#### ACTIVITY
Please give the count of lines below with the string "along" in them, and no other words.

#### INFORMATION SUPPLIED
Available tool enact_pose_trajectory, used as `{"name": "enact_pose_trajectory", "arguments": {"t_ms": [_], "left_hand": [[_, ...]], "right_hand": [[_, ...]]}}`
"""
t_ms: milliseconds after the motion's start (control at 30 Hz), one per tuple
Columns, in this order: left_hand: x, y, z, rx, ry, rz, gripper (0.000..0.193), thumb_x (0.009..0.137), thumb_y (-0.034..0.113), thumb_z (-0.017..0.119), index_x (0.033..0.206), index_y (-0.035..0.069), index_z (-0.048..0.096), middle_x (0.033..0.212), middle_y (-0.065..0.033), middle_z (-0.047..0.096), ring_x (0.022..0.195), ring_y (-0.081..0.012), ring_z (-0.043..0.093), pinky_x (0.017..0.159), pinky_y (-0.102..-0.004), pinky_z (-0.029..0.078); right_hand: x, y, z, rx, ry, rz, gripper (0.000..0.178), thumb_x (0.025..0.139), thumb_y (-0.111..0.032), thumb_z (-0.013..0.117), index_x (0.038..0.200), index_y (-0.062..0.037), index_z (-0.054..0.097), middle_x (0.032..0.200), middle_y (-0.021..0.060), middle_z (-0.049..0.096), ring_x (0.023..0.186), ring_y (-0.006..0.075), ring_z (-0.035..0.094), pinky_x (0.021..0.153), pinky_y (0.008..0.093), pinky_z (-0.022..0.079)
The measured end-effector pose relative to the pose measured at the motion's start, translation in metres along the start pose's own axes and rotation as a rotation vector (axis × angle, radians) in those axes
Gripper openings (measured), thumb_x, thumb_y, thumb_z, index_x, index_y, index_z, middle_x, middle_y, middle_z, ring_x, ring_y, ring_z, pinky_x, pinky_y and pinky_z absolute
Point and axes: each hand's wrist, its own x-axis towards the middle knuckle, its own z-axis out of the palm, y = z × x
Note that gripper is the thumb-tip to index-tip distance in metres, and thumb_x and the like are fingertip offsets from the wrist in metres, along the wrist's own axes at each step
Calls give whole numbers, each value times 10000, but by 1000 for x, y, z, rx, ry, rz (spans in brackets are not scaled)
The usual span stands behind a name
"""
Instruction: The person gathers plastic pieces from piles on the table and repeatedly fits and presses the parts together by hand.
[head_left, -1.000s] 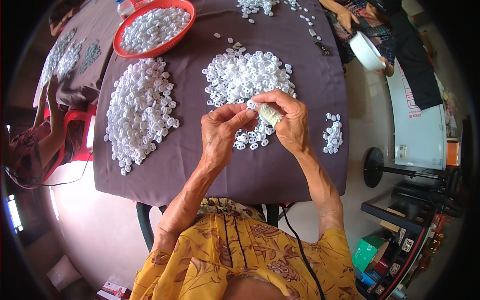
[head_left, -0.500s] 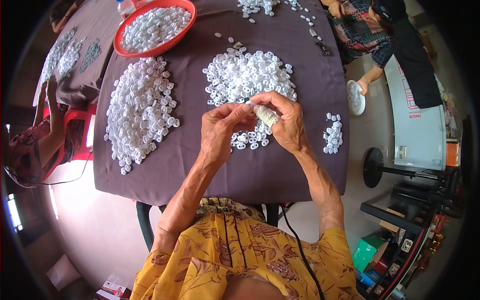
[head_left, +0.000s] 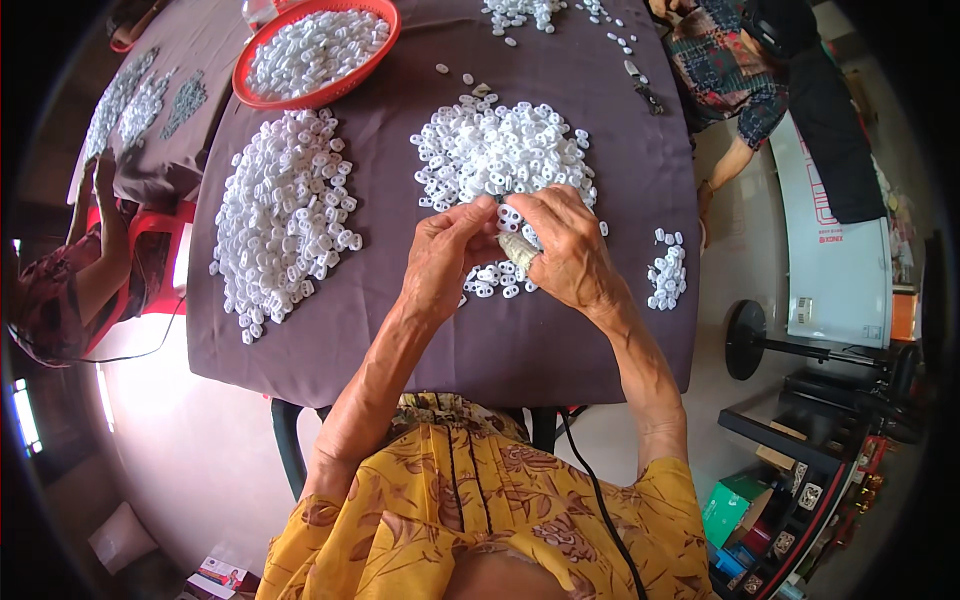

#### TASK SOLUTION
2